I'm using Windows.Media.OCR engine to scan these two lines
But the software scan them like that:
While I'm expecting it to scan like:
KIBA/USDT 0.00003826 6.31M KIBA 241.68459400 USDT
KIBA/USDT 0.00003470 17.13M KIBA 594.48387000 USDT
The code I'm using is:
'require references: "C:\Program Files (x86)\Windows Kits\10\UnionMetadata\Windows.winmd"

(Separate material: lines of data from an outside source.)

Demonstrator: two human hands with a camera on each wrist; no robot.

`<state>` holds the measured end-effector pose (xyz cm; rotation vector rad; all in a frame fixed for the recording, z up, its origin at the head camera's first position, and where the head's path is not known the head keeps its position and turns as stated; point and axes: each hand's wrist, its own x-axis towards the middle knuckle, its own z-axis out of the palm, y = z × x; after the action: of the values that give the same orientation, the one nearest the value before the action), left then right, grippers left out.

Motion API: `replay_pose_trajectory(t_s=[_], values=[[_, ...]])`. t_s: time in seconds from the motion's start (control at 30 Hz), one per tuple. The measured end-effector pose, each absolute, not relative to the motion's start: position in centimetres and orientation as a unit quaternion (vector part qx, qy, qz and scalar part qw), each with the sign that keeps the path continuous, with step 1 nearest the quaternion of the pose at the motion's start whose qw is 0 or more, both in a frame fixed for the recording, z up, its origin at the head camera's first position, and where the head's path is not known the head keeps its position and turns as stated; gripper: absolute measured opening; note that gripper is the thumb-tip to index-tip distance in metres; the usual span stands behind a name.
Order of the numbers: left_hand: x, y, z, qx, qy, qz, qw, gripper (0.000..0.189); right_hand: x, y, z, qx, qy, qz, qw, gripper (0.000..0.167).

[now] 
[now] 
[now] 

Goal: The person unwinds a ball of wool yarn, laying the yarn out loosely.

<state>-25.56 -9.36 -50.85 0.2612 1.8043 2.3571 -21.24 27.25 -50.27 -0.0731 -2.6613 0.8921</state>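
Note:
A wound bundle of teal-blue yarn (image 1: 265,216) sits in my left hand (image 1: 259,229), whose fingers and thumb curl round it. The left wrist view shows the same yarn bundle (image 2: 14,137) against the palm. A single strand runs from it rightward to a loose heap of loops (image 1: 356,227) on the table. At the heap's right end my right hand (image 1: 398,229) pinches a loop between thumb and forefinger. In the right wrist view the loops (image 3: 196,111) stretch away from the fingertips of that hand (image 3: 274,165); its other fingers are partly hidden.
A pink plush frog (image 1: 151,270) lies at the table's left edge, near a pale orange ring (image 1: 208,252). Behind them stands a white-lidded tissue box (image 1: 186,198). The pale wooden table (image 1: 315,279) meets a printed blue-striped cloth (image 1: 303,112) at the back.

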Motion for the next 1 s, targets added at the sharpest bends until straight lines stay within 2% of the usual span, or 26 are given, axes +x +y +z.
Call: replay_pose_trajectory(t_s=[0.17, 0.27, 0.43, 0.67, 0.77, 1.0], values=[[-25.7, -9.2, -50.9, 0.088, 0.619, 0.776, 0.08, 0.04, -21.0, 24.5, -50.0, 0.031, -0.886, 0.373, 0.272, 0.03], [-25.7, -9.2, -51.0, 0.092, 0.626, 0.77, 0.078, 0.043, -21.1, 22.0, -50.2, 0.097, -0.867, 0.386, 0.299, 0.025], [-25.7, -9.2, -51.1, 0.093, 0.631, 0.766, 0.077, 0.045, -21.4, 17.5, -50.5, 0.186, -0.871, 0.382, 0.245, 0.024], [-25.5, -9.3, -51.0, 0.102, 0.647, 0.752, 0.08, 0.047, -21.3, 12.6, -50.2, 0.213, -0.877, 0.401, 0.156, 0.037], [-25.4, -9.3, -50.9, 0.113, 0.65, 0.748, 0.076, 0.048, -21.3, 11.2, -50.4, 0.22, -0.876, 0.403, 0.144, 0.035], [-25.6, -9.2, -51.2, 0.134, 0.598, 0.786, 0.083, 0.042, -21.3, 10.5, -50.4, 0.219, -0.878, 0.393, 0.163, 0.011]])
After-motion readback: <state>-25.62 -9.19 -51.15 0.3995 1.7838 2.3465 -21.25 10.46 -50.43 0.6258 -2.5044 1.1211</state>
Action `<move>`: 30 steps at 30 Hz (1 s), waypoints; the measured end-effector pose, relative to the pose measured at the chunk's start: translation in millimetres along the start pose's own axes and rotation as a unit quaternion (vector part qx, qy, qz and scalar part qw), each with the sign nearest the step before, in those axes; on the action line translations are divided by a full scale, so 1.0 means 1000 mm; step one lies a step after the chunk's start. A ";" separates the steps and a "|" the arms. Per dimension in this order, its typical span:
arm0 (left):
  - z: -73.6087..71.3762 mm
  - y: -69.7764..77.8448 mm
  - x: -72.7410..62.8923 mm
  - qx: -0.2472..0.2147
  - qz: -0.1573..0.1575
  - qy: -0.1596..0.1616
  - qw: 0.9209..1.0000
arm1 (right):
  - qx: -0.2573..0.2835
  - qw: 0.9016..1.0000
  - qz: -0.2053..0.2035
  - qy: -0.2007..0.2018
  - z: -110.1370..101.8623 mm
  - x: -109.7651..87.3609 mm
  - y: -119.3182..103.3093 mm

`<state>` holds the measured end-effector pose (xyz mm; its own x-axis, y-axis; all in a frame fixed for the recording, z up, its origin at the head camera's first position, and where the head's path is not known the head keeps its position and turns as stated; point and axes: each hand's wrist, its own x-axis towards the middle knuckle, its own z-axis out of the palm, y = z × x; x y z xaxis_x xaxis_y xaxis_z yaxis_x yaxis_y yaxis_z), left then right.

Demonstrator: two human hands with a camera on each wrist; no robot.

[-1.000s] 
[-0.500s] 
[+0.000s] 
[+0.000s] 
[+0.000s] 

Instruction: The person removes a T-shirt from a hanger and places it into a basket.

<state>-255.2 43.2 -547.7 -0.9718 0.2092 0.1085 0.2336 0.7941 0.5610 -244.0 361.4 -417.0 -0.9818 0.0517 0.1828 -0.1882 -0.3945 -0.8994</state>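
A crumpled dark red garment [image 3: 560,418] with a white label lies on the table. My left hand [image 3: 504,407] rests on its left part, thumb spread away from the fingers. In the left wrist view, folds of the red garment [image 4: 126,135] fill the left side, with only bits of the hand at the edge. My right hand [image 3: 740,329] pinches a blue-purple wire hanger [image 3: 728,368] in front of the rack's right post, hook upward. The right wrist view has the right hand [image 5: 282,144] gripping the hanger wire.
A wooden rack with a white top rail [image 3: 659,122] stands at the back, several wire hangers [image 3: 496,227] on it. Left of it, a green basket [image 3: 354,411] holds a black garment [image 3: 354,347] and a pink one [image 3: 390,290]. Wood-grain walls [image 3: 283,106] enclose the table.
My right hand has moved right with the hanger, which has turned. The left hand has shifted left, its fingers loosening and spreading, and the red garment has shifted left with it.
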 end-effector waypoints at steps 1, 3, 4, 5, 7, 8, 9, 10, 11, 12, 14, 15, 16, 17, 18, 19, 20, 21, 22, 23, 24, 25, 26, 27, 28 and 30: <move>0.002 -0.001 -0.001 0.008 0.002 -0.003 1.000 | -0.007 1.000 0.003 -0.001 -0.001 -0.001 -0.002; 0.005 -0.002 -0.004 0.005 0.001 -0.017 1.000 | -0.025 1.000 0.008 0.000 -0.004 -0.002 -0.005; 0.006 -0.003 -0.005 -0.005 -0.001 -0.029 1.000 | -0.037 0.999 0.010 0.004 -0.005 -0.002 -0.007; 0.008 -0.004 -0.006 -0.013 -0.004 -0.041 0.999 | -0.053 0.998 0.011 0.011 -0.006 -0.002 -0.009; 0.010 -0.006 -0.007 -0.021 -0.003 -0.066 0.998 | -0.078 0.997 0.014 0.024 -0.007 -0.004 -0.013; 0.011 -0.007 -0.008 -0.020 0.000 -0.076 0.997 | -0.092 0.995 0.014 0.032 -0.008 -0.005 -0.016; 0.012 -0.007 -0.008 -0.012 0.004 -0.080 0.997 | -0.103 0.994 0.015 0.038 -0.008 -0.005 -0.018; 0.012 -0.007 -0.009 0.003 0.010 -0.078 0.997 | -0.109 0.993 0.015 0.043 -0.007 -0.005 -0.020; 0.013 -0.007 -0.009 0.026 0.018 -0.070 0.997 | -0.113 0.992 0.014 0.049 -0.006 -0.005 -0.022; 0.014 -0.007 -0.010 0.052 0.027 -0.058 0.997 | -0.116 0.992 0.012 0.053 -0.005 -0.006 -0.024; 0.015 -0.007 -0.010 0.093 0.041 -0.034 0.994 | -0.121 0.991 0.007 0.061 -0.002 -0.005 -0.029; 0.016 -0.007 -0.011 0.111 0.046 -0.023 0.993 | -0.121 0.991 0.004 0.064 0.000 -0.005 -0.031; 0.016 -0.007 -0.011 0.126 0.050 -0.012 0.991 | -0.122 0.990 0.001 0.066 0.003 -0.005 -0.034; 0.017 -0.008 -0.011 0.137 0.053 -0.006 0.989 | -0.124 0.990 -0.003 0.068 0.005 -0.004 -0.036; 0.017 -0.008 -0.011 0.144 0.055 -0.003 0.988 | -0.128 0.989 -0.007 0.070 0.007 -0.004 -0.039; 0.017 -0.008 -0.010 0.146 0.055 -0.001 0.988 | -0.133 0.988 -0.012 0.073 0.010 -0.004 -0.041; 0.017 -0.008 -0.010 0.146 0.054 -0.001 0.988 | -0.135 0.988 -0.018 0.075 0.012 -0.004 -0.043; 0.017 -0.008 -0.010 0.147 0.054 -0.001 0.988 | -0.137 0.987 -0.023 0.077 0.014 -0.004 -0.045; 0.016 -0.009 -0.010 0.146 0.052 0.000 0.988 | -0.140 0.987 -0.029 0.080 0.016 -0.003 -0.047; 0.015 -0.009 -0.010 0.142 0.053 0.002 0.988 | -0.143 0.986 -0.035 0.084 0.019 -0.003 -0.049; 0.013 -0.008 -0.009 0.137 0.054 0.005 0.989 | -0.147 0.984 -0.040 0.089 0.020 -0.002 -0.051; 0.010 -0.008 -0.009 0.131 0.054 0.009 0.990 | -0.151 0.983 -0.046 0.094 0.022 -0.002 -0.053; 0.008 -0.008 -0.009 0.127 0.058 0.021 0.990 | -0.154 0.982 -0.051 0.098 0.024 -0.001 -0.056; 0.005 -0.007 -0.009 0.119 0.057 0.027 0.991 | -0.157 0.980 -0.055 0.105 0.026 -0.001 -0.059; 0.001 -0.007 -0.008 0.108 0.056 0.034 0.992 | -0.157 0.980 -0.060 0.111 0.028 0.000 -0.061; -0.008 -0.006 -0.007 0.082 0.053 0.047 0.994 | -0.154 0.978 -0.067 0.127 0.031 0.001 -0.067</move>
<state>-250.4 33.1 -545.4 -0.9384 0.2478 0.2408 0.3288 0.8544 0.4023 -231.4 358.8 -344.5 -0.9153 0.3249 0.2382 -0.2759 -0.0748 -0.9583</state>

'"C:\ProgramFiles(x86)\ReferenceAssemblies\Microsoft\Framework.NETCore\v4.5\System.Runtime.WindowsRuntime.dll"
' and windows 10 sdk
Imports Windows.Media.Ocr
Imports System.IO
Imports System.Runtime.InteropServices.WindowsRuntime
Public Class Form1
Private Async Sub Button1_Click(sender As Object, e As EventArgs) Handles Button1.Click
Dim softwareBmp As Windows.Graphics.Imaging.SoftwareBitmap
Using bmp As Bitmap = New Bitmap(PictureBox1.Width, PictureBox1.Height)

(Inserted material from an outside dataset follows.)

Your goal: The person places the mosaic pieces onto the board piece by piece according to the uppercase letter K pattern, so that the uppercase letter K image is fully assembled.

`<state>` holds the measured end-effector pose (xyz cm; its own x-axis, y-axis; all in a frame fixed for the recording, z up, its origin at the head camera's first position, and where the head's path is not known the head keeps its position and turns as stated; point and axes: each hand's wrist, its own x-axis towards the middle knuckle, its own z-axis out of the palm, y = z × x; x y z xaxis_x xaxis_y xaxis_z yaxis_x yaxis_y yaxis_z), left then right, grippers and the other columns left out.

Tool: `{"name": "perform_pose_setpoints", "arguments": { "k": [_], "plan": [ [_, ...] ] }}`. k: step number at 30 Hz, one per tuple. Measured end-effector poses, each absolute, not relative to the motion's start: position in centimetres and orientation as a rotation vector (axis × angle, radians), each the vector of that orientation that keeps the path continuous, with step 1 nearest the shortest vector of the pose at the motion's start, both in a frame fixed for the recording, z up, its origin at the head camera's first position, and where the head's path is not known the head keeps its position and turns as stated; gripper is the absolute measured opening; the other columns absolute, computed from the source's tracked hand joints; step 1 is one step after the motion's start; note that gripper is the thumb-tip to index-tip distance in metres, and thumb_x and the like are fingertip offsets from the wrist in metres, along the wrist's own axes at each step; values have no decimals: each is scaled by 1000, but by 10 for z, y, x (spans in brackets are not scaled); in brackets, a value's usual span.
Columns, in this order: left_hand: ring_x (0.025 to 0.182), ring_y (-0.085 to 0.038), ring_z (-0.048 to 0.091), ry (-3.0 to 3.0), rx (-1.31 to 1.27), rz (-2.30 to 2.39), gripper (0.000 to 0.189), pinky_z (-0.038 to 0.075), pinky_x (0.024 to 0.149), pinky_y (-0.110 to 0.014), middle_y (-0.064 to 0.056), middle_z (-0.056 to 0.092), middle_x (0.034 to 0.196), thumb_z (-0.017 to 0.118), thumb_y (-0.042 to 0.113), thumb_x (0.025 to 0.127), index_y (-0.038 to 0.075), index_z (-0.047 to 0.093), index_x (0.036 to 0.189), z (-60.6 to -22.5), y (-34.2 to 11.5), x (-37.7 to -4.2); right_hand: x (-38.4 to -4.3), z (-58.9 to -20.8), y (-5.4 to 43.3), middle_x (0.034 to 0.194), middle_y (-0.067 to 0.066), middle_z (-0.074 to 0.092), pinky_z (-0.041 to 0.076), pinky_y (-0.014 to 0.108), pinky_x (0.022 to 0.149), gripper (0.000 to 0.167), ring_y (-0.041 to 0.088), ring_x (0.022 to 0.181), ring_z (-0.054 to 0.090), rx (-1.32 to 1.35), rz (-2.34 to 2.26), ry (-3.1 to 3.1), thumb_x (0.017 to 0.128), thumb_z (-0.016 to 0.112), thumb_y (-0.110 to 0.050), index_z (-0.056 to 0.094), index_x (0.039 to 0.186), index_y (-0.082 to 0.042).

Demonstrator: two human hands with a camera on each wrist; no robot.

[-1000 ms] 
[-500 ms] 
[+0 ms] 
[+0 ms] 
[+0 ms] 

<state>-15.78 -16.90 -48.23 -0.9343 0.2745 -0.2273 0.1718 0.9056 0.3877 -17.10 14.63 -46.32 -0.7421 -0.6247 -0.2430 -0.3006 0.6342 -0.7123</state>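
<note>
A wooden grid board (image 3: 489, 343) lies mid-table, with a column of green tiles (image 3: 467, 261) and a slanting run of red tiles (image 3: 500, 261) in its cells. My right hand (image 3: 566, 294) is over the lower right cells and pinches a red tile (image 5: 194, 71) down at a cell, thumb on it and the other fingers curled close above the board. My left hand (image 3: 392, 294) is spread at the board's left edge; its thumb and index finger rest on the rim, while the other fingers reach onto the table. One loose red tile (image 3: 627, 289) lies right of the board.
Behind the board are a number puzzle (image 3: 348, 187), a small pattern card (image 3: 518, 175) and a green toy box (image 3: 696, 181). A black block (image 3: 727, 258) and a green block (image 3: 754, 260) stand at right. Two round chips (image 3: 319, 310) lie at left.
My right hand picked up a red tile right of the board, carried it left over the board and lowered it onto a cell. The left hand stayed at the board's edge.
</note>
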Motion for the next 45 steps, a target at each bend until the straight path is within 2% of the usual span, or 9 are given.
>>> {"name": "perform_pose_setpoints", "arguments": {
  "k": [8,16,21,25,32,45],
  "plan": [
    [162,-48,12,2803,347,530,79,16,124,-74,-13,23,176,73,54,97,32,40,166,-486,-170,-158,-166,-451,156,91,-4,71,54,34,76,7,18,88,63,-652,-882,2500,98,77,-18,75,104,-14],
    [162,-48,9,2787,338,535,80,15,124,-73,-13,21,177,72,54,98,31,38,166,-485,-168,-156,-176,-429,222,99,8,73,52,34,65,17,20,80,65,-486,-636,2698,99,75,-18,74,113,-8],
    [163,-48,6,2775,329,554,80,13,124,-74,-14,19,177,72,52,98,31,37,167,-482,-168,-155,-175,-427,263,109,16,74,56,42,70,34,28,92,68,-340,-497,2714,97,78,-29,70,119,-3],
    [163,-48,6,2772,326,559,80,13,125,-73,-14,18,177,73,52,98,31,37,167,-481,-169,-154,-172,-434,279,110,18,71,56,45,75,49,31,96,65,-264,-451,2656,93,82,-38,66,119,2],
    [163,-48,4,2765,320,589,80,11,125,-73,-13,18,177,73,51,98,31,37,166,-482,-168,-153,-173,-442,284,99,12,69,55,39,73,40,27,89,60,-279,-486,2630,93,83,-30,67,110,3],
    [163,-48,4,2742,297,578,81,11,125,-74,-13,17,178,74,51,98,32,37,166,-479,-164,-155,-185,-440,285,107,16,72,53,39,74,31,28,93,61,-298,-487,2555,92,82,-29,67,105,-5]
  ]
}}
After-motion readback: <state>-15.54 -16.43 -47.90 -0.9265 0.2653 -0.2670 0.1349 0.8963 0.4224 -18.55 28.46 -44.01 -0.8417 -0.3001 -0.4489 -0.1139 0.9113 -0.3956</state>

Using g As Graphics = Graphics.FromImage(bmp)
Dim pt As Point = Me.PointToScreen(New Point(PictureBox1.Left, PictureBox1.Top))
g.CopyFromScreen(pt.X, pt.Y, 0, 0, bmp.Size, CopyPixelOperation.SourceCopy)
Using memStream = New Windows.Storage.Streams.InMemoryRandomAccessStream()
bmp.Save(memStream.AsStream(), System.Drawing.Imaging.ImageFormat.Bmp)
Dim decoder As Windows.Graphics.Imaging.BitmapDecoder = Await Windows.Graphics.Imaging.BitmapDecoder.CreateAsync(memStream)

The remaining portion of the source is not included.